O Colégio São Marcos, da rua Conde de Santa Marinha, bairro Cachoeirinha, em BH, foi a minha segunda experiência formal de magistério. Durou de maio a dezembro de 1970. E embora, fosse eu então estudante de Letras, diploma alemão-português junto à UFMG, coube-me ensinar Organização Social e Política Brasileira (OSPB), a uma turma mista de animados jovens de uma quarta-série ginasial, com quem eu me confundia em adolescência.

Com um passado recente de seminarista e com pouca gente disposta a enfrentar o ensino daquela disciplina que o regime militar havia imposto ao nosso currículo, não me pareceu demasiado desafiador encarar aquele repto. Demais, eu precisava ser útil à sociedade e, sobretudo, perseguir a tão-sonhada auto-suficiência econômica.

Era aprazível e entusiástico o ambiente no São Marcos, onde eu me apresentaria uma vez por semana, mas quem pontificava mesmo era o excelente Professor José Aparecido Louzada, lente de português, aluno mais antigo das Letras da UFMG, precocemente encanecido, e uma graça ambulante, idoluminar para tanto mestre quanto para tanto estudante.

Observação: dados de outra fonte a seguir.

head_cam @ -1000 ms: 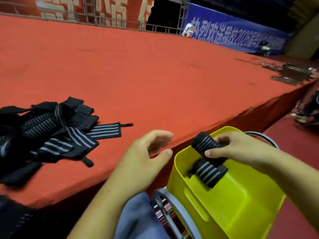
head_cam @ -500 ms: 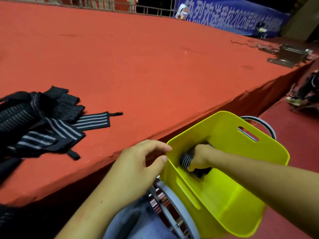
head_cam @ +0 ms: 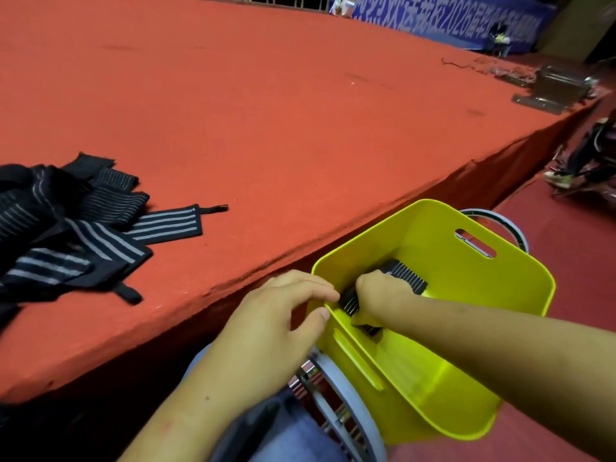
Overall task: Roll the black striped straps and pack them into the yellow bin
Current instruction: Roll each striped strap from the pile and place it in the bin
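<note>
A yellow bin (head_cam: 466,378) stands below the edge of the red platform, at lower right. My right hand (head_cam: 380,298) reaches down inside it and grips a rolled black striped strap (head_cam: 348,303). Another rolled strap (head_cam: 405,273) lies in the bin just behind that hand. My left hand (head_cam: 270,331) hovers at the bin's near rim with curled fingers and holds nothing. A loose heap of unrolled black striped straps (head_cam: 66,235) lies on the platform at the left.
The red carpeted platform (head_cam: 300,111) runs far back, with its front edge just before the bin. A round metal stool or rack (head_cam: 336,405) sits under the bin. Metal hardware (head_cam: 556,90) lies at the far right corner. Blue banner behind.
My right hand has carried the rolled strap from above the bin's rim down into the bin. My left hand has come closer to the rim. The view tilted downward.
</note>
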Demonstrator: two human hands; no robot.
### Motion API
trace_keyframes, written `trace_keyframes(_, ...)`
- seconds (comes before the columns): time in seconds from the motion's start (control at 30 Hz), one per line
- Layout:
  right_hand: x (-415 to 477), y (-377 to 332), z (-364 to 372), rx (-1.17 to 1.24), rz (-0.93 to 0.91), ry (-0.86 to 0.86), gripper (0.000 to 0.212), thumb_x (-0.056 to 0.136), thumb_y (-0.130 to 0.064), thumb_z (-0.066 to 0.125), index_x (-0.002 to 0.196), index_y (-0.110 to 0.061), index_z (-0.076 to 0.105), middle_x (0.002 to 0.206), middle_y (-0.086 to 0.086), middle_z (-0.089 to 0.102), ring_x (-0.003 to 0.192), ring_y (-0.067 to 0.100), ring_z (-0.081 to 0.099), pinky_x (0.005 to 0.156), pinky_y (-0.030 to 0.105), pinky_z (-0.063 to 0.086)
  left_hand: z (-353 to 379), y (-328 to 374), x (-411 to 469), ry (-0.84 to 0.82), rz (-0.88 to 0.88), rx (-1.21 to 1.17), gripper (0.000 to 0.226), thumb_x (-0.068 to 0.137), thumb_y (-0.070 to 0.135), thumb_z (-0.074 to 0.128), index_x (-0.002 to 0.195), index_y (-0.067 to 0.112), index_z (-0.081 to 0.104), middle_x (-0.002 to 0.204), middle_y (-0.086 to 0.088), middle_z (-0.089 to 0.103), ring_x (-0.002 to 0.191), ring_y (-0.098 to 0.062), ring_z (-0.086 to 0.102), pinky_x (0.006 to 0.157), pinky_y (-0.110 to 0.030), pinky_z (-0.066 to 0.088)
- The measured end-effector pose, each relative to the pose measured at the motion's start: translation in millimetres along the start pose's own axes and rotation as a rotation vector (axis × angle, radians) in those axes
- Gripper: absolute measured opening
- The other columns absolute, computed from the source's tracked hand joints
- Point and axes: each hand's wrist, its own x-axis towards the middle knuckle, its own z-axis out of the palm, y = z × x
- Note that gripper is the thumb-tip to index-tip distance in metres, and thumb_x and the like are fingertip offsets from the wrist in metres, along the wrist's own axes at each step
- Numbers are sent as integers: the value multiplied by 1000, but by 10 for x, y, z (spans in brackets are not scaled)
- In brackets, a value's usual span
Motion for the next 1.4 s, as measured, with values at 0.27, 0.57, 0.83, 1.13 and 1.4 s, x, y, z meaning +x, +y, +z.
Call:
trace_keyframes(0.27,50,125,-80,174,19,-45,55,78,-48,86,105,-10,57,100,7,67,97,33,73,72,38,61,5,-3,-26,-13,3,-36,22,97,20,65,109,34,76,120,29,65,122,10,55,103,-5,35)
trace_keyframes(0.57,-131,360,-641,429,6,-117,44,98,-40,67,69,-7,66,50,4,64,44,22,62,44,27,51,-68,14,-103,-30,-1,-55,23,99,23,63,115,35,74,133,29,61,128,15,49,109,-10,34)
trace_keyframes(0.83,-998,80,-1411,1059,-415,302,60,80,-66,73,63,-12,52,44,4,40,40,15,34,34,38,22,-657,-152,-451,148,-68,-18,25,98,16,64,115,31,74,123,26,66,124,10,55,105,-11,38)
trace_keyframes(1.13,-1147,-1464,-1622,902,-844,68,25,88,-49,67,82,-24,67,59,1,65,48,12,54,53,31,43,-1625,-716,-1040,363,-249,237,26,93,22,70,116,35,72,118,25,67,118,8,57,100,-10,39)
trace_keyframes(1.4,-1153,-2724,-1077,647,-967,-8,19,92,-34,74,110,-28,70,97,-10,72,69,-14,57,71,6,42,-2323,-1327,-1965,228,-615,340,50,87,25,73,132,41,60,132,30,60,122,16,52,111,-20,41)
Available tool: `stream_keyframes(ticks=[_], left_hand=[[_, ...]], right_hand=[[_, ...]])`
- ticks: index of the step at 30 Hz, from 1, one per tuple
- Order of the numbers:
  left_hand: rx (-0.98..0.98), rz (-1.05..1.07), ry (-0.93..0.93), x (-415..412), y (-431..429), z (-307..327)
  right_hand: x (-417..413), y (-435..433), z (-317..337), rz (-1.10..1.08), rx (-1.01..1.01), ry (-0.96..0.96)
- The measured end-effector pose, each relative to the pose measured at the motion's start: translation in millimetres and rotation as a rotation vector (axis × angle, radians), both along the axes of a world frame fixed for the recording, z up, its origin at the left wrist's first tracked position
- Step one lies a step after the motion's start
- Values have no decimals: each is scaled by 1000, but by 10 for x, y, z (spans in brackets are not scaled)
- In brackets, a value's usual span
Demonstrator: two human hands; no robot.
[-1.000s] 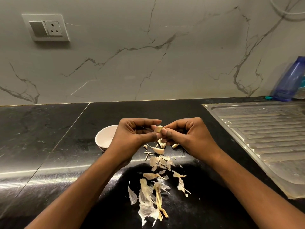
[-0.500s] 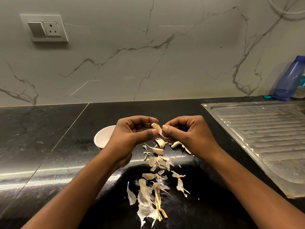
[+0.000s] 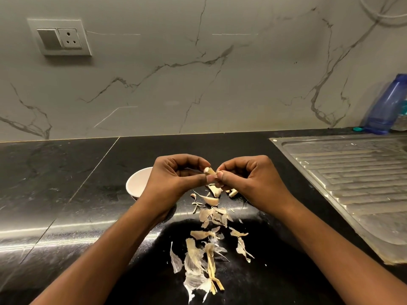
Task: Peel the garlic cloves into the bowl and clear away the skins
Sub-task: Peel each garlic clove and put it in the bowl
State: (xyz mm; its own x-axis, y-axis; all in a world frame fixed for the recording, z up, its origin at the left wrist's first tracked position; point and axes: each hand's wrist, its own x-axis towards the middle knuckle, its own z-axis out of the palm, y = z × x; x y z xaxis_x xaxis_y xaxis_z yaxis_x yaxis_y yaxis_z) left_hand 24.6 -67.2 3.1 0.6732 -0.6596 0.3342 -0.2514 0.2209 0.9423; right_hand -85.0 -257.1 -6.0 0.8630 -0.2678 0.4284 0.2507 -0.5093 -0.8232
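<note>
Two grips — left hand [image 3: 174, 179] and right hand [image 3: 253, 183] — pinch one garlic clove [image 3: 209, 171], apparently part-peeled, above scattered skins [image 3: 198, 256].

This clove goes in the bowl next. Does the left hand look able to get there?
Probably yes: the bowl stands just beside the left hand, mouth up, nothing between. The right hand also pinches the clove.

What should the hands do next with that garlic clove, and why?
Probably the right hand should pull the remaining skin off the garlic clove, which both hands pinch above the skins on the counter. It does not look fully bare, so dropping it into the bowl beside the left hand seems premature.
</note>
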Motion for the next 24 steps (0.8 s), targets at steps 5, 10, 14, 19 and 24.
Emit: stream_keyframes(ticks=[5,10,14,19,24], left_hand=[[-31,27,33,50,-1,-7],[-58,48,82,68,-3,-14],[-75,45,116,86,2,-10],[-40,-8,147,74,1,-23],[1,-79,208,94,6,-48]], right_hand=[[2,-3,6,-17,56,-38],[-6,-13,25,-37,107,-58],[-19,-51,47,-19,148,-57],[-15,-47,29,14,118,-38],[-13,-32,18,21,81,-59]])
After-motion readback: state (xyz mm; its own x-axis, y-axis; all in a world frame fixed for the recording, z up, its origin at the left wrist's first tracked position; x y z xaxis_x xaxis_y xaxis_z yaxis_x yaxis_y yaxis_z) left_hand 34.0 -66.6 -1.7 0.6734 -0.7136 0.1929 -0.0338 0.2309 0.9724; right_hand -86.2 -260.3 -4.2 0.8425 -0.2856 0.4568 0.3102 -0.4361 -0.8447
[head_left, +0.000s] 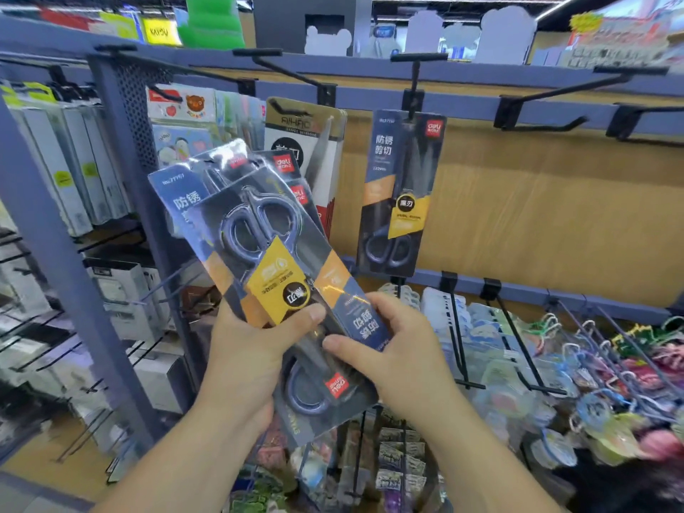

Por razões que me escapam à própria razão, porém bem diversas, somente os nomes de dois alunos foi que retive na memória: a morena Celma, assim com C inicial mesmo, de cabelos longos e olhar ainda mais distante, e o Cláudio, de cabelos bem mais curtos, que uns poucos anos depois eu voltaria a encontrar como examinador do DETRAN, que me aprovou, sem louvor, numa segunda tentativa.

E de um único episódio é que tenho recordação de todos aqueles meses que passei tentando fazer-me ouvir em cousas em que eu próprio custava a crer, mas que eram para mim o meio de viver: numa de minhas primeiras aulas, senão a inaugural, pude experimentar o desafio, ou mesmo quase hostilidade quando um dos mais salientes rapazes da buliçosa turma perguntou-me de chofre:

- Professor, o que o senhor acha da masturbação?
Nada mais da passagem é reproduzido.